The Deputy also mentioned that there are a lot of people talking about a return to the low taxes we had ten years ago as if ten years ago, pre-crash, was somehow normal. This applies to other areas as well. There are people talking about a return to the pay levels we had ten years ago and to the house prices we had ten years ago, as if ten years ago was normal. If we return to the pay levels, house prices and low taxes we had ten years ago we are heading for another crash. This Government needs to be responsible and to try to contain the increase in house prices, the increase in demands for higher pay and the increase in demands for lower taxes. If people think that what we had in Ireland ten years ago was normal, we are heading for another crash. This Government will be responsible and make sure that does not happen on any of those levels - tax, pay, spending or property prices.
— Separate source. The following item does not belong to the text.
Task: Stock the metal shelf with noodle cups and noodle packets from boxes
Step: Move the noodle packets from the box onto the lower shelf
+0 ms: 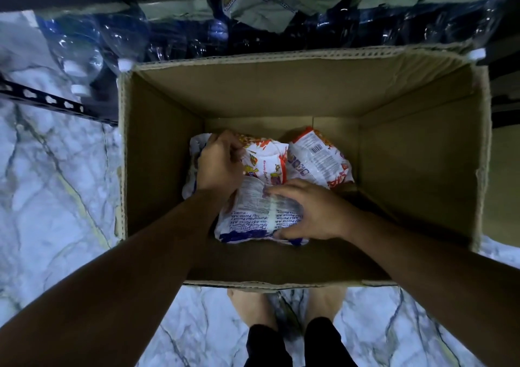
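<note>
head view: cardboard box (281, 90) sits open on marble floor (42, 197), w/ both arms reaching in. noodle packets lie on box bottom, left of centre. left hand (219, 164) has fingers curled over far-left packets (267, 161), gripping their top edge. right hand (312, 211) lies on near packet (253, 211), fingers spread across its top, thumb tucked at near edge, pinching it. far-right packet (318, 158) lies apart from both hands, barcode side up, touching far-left packets. metal shelf upright (47, 100) slants at left, just beside box. plastic bottles (84, 57) lie behind box.
</note>
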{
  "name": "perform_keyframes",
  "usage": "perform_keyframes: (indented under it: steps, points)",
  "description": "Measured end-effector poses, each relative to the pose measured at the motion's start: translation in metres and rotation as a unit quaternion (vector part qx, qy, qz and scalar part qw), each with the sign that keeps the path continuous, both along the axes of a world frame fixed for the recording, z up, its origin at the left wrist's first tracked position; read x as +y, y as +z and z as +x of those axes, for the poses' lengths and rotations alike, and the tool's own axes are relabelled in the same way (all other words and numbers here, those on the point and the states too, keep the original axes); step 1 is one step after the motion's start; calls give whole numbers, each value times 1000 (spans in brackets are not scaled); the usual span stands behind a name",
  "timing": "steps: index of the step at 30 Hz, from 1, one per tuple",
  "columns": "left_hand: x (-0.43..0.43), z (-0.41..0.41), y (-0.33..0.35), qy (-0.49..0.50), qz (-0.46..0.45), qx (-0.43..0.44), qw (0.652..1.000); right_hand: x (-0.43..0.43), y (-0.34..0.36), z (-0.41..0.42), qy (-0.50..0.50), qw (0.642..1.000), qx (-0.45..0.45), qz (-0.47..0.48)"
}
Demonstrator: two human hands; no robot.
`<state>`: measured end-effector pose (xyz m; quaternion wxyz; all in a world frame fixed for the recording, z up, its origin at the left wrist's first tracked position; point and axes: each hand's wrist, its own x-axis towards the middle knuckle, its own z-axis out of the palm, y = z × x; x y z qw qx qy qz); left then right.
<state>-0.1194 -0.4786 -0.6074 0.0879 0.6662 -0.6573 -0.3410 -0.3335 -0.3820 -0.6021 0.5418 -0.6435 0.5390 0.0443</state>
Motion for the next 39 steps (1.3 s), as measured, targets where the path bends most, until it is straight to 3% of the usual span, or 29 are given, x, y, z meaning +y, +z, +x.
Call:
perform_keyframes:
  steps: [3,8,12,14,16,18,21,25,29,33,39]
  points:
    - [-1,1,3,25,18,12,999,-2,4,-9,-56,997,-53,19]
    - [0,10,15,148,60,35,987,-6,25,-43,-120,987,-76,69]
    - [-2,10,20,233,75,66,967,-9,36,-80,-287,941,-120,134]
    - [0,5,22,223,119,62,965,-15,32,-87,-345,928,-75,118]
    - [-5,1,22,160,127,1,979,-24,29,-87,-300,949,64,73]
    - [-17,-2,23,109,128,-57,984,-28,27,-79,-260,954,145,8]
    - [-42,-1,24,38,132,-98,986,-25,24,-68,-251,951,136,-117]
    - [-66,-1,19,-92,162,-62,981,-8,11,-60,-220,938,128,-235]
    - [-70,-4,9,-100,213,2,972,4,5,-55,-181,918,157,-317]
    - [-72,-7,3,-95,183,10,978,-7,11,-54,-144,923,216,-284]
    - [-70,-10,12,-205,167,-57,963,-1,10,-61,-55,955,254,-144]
On income tax, I can assure the Deputy that our plan is to raise more from income tax in 2019 than we will in 2018. This is largely due to increasing employment and higher incomes and not due to rising taxes. We do not intend to cut the marginal rate. Our focus is on average incomes. The average person in Ireland working full-time, excluding students, earns approximately €44,000 per annum, some of which is subject to tax at the higher rate. I believe people who earn €40,000 or €50,000 are "the middle". The Deputy may say they are in the top 19% and that they are the rich.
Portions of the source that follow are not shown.